Task => Quote every line from the top of the listing down to and including the line that contains "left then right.".

Working data =>

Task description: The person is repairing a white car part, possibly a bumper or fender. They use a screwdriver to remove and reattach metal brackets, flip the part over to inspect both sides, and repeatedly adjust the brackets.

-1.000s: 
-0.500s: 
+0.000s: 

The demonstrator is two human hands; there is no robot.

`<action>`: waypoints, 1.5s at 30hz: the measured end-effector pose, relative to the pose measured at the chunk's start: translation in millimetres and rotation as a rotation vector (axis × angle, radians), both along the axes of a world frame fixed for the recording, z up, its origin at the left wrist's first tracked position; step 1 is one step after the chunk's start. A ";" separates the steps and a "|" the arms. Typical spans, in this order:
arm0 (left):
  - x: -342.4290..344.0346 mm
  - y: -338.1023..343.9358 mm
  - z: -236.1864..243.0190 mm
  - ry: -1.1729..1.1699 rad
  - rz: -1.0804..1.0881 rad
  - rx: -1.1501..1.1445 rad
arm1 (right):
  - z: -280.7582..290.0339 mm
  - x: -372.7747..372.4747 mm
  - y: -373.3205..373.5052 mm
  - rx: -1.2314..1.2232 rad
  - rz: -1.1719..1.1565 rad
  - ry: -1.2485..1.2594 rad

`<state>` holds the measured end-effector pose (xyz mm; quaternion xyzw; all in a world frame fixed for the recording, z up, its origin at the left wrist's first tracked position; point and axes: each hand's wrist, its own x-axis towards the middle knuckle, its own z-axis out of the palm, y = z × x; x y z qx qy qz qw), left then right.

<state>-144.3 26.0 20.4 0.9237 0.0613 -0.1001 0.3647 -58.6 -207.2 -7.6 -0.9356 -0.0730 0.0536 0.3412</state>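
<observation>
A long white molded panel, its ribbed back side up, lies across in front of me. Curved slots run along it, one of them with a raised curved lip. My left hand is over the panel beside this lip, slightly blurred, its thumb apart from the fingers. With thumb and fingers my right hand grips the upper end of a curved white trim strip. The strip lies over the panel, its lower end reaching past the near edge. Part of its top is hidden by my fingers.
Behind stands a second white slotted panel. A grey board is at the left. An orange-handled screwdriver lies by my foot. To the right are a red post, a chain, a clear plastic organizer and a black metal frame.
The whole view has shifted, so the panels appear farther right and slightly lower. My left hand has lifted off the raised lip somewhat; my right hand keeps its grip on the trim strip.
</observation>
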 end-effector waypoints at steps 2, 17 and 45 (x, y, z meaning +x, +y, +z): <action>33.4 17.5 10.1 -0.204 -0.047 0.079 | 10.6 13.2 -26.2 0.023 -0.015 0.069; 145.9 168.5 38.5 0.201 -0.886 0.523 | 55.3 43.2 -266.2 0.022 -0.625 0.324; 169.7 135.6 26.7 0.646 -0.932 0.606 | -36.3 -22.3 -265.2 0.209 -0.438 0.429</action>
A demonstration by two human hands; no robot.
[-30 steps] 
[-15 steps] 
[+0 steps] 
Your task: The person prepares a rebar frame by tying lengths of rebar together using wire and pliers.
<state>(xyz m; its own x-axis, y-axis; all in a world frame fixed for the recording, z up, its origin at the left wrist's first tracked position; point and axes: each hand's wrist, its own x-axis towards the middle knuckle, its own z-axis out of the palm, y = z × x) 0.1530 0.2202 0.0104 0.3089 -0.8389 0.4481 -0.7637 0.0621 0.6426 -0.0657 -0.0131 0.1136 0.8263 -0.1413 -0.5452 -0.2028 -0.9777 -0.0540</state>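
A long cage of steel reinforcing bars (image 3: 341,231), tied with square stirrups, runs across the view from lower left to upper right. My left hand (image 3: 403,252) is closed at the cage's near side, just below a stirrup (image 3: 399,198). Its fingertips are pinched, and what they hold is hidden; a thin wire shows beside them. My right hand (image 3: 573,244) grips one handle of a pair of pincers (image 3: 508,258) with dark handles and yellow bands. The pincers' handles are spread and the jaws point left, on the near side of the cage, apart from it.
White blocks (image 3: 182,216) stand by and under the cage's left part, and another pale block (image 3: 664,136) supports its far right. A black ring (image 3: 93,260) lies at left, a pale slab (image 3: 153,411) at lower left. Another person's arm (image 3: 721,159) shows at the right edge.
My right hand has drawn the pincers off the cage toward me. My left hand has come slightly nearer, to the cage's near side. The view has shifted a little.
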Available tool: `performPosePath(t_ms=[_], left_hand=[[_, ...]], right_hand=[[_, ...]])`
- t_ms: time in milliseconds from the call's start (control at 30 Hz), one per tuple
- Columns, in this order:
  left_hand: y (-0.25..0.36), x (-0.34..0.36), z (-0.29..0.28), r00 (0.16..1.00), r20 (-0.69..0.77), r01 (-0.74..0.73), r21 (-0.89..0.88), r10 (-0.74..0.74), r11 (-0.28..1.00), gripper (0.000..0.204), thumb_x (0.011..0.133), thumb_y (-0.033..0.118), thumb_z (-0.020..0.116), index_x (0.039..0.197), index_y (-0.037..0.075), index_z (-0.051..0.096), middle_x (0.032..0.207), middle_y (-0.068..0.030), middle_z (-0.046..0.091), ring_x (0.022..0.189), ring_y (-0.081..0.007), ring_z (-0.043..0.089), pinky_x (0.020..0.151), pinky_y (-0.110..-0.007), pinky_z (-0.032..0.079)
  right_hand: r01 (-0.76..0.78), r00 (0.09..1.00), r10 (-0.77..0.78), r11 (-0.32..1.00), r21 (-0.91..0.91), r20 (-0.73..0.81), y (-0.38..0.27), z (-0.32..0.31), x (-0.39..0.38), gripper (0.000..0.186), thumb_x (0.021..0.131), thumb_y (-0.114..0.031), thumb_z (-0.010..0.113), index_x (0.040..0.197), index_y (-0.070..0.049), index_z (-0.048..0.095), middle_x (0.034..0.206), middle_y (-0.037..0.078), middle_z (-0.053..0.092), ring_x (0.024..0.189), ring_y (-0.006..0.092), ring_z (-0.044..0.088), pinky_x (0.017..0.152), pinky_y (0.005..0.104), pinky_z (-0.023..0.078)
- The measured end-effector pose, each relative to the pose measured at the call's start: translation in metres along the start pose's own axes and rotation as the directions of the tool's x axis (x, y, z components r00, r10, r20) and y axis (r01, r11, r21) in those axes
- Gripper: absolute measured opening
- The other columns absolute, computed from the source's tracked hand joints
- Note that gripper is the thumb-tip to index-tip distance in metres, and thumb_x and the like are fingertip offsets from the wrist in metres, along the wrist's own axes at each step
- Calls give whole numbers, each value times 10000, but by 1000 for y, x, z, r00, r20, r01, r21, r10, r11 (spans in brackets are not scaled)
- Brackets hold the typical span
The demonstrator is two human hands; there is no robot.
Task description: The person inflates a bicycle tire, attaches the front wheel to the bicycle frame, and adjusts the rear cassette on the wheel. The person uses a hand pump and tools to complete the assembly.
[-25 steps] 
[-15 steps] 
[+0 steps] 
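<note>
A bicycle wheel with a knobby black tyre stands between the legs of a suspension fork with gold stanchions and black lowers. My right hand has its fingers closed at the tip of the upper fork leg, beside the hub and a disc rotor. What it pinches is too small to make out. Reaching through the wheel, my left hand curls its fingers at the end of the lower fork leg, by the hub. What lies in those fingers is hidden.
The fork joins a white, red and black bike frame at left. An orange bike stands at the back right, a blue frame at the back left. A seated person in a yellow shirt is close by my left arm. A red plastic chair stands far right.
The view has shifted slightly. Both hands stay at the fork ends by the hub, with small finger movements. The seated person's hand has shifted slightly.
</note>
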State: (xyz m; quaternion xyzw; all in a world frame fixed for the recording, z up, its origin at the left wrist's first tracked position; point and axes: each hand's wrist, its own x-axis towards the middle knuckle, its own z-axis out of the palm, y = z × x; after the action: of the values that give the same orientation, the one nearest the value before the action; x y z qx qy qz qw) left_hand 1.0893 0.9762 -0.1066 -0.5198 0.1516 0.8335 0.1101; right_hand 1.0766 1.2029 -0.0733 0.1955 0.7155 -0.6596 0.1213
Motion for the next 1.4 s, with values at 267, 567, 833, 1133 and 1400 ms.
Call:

Worked solution =>
Task description: The person is repairing a white car part, possibly a bumper or fender. They use a screwdriver to remove and reattach metal brackets, flip the part over to inspect both sides, and repeatedly adjust the brackets.

-1.000s: 
-0.500s: 
+0.000s: 

The demonstrator is two human hands; there is no robot.

`<action>`: waypoints, 1.5s at 30hz: the measured end-effector pose, relative to the pose measured at the chunk's start: translation in millimetres and rotation as a rotation vector (axis × angle, radians), both along the axes of a world frame fixed for the recording, z up, its origin at the left wrist's first tracked position; step 1 is one step after the chunk's start. A ";" separates the steps and a "|" the arms. Typical spans, in this order:
arm0 (left):
  - x: -342.4290..344.0346 mm
  - y: -338.1023..343.9358 mm
  - z: -236.1864..243.0190 mm
  - ry: -1.1729..1.1699 rad
  - rz: -1.0804..1.0881 rad
  - rx: -1.1501..1.1445 rad
arm1 (right):
  - z: -280.7582..290.0339 mm
  - x: -372.7747..372.4747 mm
  - y: -373.3205..373.5052 mm
  - rx: -1.2314..1.2232 rad
  - rz: -1.1719..1.1565 rad
  - ry: -1.2485..1.2594 rad

`<state>` holds the measured end-effector pose (xyz mm; quaternion xyzw; all in a world frame fixed for the recording, z up, its origin at the left wrist's first tracked position; point and axes: each hand's wrist, its own x-axis towards the middle knuckle, its own z-axis out of the palm, y = z × x; x y z qx qy qz qw), left then right.

Output for the exercise is now complete.